Anterior cruciate (ACL) injury and reconstruction

Injury to the anterior (front) cruciate ligament  (ACL) is very common during sports and excercise that involve twisting and pivoting, for example football, rugby, netball, basketball and gymnastics. It usually occurs as a result of a twist on a planted foot either with or without contact from a tackle. Patients often hear a pop or snap and feel immediate pain, they fall over and are unable to walk off the pitch or carry on the game. The knee becomes swollen and stiff for around 2 weeks and then settles. Once the cruciate ligament is torn it does not heal. Some patients have no problems in daily life, many however have episodes of the knee giving way during sports or twisting activity.

Repeated giving way can cause further (secondary) damage to the knee tearing the cartilage (meniscus) or damaging the joint surface
The treatment for repeated giving way (instability) is a cruciate reconstruction operation. This is performed arthroscopically (key hole) as a day case procedure. 
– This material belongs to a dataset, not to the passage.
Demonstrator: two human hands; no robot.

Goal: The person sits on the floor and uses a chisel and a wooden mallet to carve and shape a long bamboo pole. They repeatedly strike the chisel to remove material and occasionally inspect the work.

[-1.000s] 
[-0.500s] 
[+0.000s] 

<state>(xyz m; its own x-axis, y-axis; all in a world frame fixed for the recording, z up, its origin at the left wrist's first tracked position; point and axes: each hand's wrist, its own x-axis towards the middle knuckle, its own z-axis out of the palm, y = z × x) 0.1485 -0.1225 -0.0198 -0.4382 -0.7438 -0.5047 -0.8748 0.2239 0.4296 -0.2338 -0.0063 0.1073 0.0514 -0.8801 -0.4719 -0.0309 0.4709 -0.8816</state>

Your torn ligament is replaced with a new graft taken from your hamstring tendons or your patella tendon. In revision (redo) situations a cadeveric graft may be necessary. The position of the reconstructed ligament within the knee is crucial to the prospects of making a full return to sport and normal activities. Pete utilizes advanced  techniques to ensure that the new ligament is in an anatomic position to give the best possible results from surgery.